- _What to do_: From the first line to the last, write out the records below exactly as they appear.

- _Provided records_:
◆ ◆ ◆ ◆ ◆
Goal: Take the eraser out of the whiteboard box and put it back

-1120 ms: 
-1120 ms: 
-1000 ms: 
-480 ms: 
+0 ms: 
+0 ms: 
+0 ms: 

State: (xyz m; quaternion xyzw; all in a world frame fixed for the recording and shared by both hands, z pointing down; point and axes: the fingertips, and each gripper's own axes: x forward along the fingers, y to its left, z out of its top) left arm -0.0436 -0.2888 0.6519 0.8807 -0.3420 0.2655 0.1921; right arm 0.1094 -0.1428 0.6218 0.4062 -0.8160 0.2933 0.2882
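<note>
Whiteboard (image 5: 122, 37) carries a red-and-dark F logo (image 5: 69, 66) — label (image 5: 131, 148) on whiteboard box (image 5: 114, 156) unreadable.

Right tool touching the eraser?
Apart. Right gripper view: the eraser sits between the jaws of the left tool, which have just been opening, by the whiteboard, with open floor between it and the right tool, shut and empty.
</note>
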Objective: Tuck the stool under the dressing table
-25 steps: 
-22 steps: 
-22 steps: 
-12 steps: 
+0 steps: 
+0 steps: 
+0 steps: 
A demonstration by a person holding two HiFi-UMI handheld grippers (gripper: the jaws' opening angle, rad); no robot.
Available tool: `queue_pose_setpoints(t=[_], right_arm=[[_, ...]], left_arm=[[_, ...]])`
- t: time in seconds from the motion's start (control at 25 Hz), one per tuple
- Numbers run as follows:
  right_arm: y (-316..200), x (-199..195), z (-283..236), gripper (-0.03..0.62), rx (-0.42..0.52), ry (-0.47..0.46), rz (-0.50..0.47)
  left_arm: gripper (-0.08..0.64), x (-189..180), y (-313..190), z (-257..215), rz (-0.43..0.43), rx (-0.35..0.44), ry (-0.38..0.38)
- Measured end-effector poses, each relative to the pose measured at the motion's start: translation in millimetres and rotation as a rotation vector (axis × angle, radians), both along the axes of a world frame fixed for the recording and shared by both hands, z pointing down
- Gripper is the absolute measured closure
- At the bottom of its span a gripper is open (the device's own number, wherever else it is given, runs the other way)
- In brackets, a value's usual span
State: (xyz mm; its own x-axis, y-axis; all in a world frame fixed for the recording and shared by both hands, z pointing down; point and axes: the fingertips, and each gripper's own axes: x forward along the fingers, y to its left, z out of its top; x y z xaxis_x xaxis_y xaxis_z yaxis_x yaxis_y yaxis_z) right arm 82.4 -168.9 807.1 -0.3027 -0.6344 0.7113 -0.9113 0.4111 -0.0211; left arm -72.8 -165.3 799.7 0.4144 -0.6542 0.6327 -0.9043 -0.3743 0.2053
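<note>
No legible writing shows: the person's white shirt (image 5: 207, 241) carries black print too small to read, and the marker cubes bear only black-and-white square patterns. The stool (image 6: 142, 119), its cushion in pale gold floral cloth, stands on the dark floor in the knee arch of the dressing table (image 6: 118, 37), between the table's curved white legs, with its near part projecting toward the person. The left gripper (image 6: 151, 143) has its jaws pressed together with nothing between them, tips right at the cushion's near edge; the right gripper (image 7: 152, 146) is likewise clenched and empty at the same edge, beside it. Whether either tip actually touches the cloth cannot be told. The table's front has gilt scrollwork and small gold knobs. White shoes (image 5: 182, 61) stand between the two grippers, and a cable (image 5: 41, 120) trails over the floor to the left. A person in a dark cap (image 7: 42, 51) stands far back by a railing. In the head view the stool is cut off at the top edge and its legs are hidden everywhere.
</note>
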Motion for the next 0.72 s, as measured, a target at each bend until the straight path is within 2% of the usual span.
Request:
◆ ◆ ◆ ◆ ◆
- _Answer section_:
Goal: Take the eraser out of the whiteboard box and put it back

-1120 ms: 
-1120 ms: 
-1000 ms: 
-480 ms: 
+0 ms: 
+0 ms: 
+0 ms: 

State: (xyz m; quaternion xyzw; all in a world frame fixed for the recording and shared by both hands, z pointing down; point and axes: the fingertips, and each gripper's own axes: x forward along the fingers, y to its left, z out of its top) left arm -0.0436 -0.2888 0.6519 0.8807 -0.3420 0.2655 0.1921; right arm 0.1094 -0.1428 0.6218 0.4062 -0.8160 0.2933 0.2882
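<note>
Whiteboard (image 5: 122, 37) carries a red-and-dark F logo (image 5: 69, 66) — label (image 5: 131, 148) on whiteboard box (image 5: 114, 156) unreadable.

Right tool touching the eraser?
Apart. Right gripper view: the eraser sits between the jaws of the left tool, which have just been opening, by the whiteboard, with open floor between it and the right tool, shut and empty.
</note>
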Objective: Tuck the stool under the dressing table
-25 steps: 
-22 steps: 
-22 steps: 
-12 steps: 
+0 steps: 
+0 steps: 
+0 steps: 
A demonstration by a person holding two HiFi-UMI handheld grippers (gripper: the jaws' opening angle, rad); no robot.
Available tool: `queue_pose_setpoints(t=[_], right_arm=[[_, ...]], left_arm=[[_, ...]])`
- t: time in seconds from the motion's start (control at 25 Hz), one per tuple
- Numbers run as follows:
  right_arm: y (-316..200), x (-199..195), z (-283..236), gripper (-0.03..0.62), rx (-0.42..0.52), ry (-0.47..0.46), rz (-0.50..0.47)
  left_arm: gripper (-0.08..0.64), x (-189..180), y (-313..190), z (-257..215), rz (-0.43..0.43), rx (-0.35..0.44), ry (-0.38..0.38)
- Measured end-effector poses, each relative to the pose measured at the motion's start: translation in millimetres and rotation as a rotation vector (axis × angle, radians), both along the axes of a world frame fixed for the recording and shared by both hands, z pointing down
- Gripper is the absolute measured closure
- At the bottom of its span a gripper is open (the device's own number, wherever else it is given, runs the other way)
- In brackets, a value's usual span
State: (xyz mm; its own x-axis, y-axis; all in a world frame fixed for the recording and shared by both hands, z pointing down; point and axes: the fingertips, and each gripper's own axes: x forward along the fingers, y to its left, z out of its top; x y z xaxis_x xaxis_y xaxis_z yaxis_x yaxis_y yaxis_z) right arm 82.4 -168.9 807.1 -0.3027 -0.6344 0.7113 -0.9113 0.4111 -0.0211; left arm -72.8 -165.3 799.7 0.4144 -0.6542 0.6327 -0.9043 -0.3743 0.2053
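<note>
No legible writing shows: the person's white shirt (image 5: 207, 241) carries black print too small to read, and the marker cubes bear only black-and-white square patterns. The stool (image 6: 142, 119), its cushion in pale gold floral cloth, stands on the dark floor in the knee arch of the dressing table (image 6: 118, 37), between the table's curved white legs, with its near part projecting toward the person. The left gripper (image 6: 151, 143) has its jaws pressed together with nothing between them, tips right at the cushion's near edge; the right gripper (image 7: 152, 146) is likewise clenched and empty at the same edge, beside it. Whether either tip actually touches the cloth cannot be told. The table's front has gilt scrollwork and small gold knobs. White shoes (image 5: 182, 61) stand between the two grippers, and a cable (image 5: 41, 120) trails over the floor to the left. A person in a dark cap (image 7: 42, 51) stands far back by a railing. In the head view the stool is cut off at the top edge and its legs are hidden everywhere.
</note>
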Motion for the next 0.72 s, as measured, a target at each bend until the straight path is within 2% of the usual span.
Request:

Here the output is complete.